I do not follow the authors’ argument for why it makes sense that the sequence identity is lower for the brown hare vs mountain hare despite higher synteny. Could this observation not also be due to errors in the assemblies, or do the authors believe they can reject that possibility? It would be good to have explicit clarification on this point.
In Figure 5, the colour key needs units. However, I think the colours is too difficult to read if they are only on the line anyway. A different visualization should be used to more clearly display the differences in percent identity. For instance, boxplots showing the distribution of the mean percent identity per query would be much clearer. Also, the text at the top is too small to read, and should be removed.
Also, in Figure 5, it would be useful to have the common names listed for each species as well (as that is what is referred to in the text).
Minor comments
L29 – “chromosome” should be plural
Generally the percent symbol (“%”) should follow directly after the number, so “95.1%” for instance, rather than “95.1 %”. I suggest this be changed, but if it is an issue to do with the authors’ word processor (e.g., with LaTeX), or if they strongly disagree, then it is not necessary.
L31 – I would just say “based on mammals” or the equivalent, rather than “mammalia_odb10 database”. This detail can be presented in the methods rather than the abstract, as many readers will not be familiar with what you’re referring to.
L31 – Similarly, the reader would have to be familiar with the BUSCO categories to interpret “Complete”, “Fragmented”, etc. This should be re-written more clearly, keeping readers unfamiliar with BUSCO in mind (and mentioning this specific tool/database is not necessary in the abstract).

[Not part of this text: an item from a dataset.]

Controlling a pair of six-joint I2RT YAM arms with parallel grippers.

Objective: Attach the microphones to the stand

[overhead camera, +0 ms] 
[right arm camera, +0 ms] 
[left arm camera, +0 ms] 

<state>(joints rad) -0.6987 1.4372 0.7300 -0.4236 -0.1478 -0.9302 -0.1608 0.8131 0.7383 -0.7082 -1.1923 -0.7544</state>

L36 – “The published genome assembly can” should be changed to “This published genome assembly could” (or “will”, depending on the authors’ confidence in this claim).
L38-39 – I would split the long final sentence into two sentences.
L75 – Space missing after “assembly”
L82 – “was collected” is grammatically incorrect here. Needs to be re-written (or could be “…, which was collected…”
L117 – “Convention on” should be in front of “International” (for the acronym to make sense). I also do not think listing the acronyms “CITES” and “CBD” are necessary, since you are not using them again, unless you think readers will not know what you are referring to otherwise.
L139 – Add “done” before “previously” and “the” before “DNA Sequencing and Genomics Laboratory”
L139 – Also, the authors mention that the DNA was sequenced by this lab at the University of Helsinki on a PacBio Sequel II and then describe all the sequencing prep steps. If these were done by that lab then this should be specified and made clear. I would then mention how it was sequenced after describing the sequencing prep steps, for clarity.
L152 – “genomes” should be singular (or explained what the authors mean if not).
L153 – Should cite the published version of Tapanainen et al. 2024 now rather than preprint
L154 – Rather than “access#” should be “accession”.
L157 – Should specify that the cut-out is Finland (just as a reminder to the reader). For example: “The geographic location in Finland and…”
L158 – Panel B description’s is interesting, but I would first mention that this is a picture of Lepus timidus (as many readers simply skim articles). Similarly, on L160, regarding panel C, the authors should specify that this is an actual image of the cell line that was used or not.
L159 – Rather than “from e.g. ear clippings” I would re-write as “from, for example, ear clippings…” (or simply change to “…, e.g., …“)
L173: cutadapt should be cited (https://doi.org/10.14806/ej.17.1.200)
L219 – I would say “produced reads” rather than “produced data”, as many readers may not be used to N50 measures being used to describe reads, and mistakenly think these are assembled contigs.
L235 – Missing period after “Table 2”.
L300-301 – Capitalization of “Chr” intended for rabbit genome only?
L302 – Should be Michell et al. 2024, not 2023
L304 – Space missing after “aligning”?
L305 – “doesn’t” should be “does not”
L306 – “a higher amounts of” should be re-worded (currently grammatically incorrect).